In the middle of his State of the State address this week, Arizona Governor Doug Ducey (R) went off on a doozy of a rant, threatening to cut of legally required state revenue sharing to cities or counties that enact higher local minimum wage rates or other local employment laws such as paid sick days or anti-discrimination provisions to protect gay, lesbian and transgender workers. Local elected officials, on hand for the annual address, appear to have been taken quite by surprise – and are none too happy with the governor’s threats.
Ducey, the millionaire former CEO of the Cold Stone Creamery ice cream chain, painted a dire picture of “ninety-one cities and towns” in Arizona “with ninety-one different employment laws” and local minimum wages, what he called a “California-style chaos” that will “drive our economy off a cliff.”
Yikes!
But here’s the thing: In states across the country, growing numbers of cities are adopting local minimum wages, especially in higher wage localities where the statewide minimum wage clearly isn’t adequate — and they have proved to be manageable for employers and highly beneficial for workers.
Meanwhile, no city, county, or other local jurisdiction in Arizona has enacted its own minimum wage. Not one. Not yet. A few cities have enacted local paid sick day legislation, and several have passed laws protecting gay, lesbian and transgender workers from employment discrimination. Workers in cities including Phoenix, Tucson and Flagstaff have protested low wages, joining Fight for $15 demonstrations calling for a $15 minimum wage and union rights. But, thus far, only in Flagstaff has there been an active campaign for either a local legislative or, potentially, a local ballot initiative – neither having yet succeeded.
Still, the governor warned against “the trendy, feel-good policies” like raising the minimum wage “that are stifling opportunity across the nation” and, he asserted, “failing everywhere they are being tried” – without giving specific examples or citing any data whatsoever.
And what if local citizens or local elected officials work together to actually enact higher local minimum wages? Then Ducey warned he would change “the distribution of state shared revenue” to cut off funding to those cities – a step that would certainly violate current law. For decades, following a voter-approved ballot initiative, the state has provided financial assistance to local governments through a state shared revenue system that distributes 15 percent of state tax revenues to cities, towns and counties based on population counts. The shared revenues make up a significant portion of local funds, supporting everything from schools and roads to water systems and many other services.
The threat to cut off the shared revenue funds received loud and extended applause from the predominantly Republican state lawmakers in attendance.
Such extremism in support of keeping low-wage workers impoverished is an outrage.
In 2013, the state legislature passed a so-called “preemption” bill in Arizona, seeking to bar local jurisdictions from enacting higher local minimum wages.
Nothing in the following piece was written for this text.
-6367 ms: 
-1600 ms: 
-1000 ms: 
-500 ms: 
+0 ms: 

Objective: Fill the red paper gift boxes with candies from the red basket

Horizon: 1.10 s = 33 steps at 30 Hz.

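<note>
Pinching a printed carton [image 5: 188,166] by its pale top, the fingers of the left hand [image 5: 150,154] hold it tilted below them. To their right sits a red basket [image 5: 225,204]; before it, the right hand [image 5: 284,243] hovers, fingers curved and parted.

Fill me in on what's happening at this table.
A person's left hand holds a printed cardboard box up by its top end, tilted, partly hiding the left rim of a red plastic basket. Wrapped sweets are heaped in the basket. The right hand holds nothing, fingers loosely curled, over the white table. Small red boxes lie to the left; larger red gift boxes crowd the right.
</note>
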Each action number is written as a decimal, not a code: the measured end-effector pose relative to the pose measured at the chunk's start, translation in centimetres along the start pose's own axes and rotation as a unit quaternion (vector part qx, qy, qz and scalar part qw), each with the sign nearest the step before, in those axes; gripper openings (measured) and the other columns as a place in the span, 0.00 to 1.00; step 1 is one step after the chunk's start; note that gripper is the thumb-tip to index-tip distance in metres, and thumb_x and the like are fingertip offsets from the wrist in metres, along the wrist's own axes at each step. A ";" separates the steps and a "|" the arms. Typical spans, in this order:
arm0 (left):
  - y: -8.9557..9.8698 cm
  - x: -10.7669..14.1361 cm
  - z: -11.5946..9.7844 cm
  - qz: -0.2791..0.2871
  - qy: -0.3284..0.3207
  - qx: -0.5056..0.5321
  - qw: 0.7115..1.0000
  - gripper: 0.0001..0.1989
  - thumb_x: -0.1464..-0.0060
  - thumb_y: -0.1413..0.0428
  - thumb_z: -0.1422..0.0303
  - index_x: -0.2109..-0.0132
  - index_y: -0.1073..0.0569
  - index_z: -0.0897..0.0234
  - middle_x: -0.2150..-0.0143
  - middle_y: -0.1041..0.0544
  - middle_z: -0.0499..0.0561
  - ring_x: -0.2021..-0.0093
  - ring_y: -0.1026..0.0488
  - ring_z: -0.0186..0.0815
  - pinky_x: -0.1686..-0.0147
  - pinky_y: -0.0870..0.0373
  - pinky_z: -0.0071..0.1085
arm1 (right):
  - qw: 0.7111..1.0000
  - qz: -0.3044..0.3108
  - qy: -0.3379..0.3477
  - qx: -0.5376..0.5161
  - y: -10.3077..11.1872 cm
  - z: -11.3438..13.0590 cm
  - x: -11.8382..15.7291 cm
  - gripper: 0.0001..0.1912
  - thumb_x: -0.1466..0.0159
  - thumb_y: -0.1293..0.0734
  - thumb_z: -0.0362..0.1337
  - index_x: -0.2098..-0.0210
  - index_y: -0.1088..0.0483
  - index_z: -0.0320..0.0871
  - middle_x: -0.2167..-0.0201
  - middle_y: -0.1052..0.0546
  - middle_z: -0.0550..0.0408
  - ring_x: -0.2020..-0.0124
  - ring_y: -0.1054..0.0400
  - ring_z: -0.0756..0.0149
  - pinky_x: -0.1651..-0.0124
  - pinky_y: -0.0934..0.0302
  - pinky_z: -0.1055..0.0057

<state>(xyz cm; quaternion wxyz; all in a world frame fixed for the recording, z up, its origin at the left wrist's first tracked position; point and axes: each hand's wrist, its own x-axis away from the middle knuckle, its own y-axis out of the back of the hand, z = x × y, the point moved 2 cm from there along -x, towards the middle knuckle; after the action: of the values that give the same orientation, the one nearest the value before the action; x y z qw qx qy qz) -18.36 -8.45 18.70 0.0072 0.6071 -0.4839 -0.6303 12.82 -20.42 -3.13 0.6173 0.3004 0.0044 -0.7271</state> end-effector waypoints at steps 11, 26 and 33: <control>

But last year, the Flagstaff Living Wage Coalition challenged that action in court, charging that the preemption law violated the Voter Protection Act in trying to overturn a 2006 law — passed overwhelmingly by statewide ballot initiative — that put in place an annual cost of living adjustment to the state minimum wage and explicitly gave local jurisdictions the legal right to set their own minimum wages and set them higher than the state’s. Were it not for the passage of that 2006 voter initiative, cities could be barred from establishing local minimum wages and Arizona’s minimum wage — now just $8.05 — would be stuck even lower at the federal $7.25 minimum wage.
In June of last year, the Flagstaff coalition won their suit, with the state agreeing to a settlement that essentially voided the preemption measure and upheld the right of local jurisdictions to enact their own minimum wages. Let’s hope they do – and beat back the governor’s extremist threats.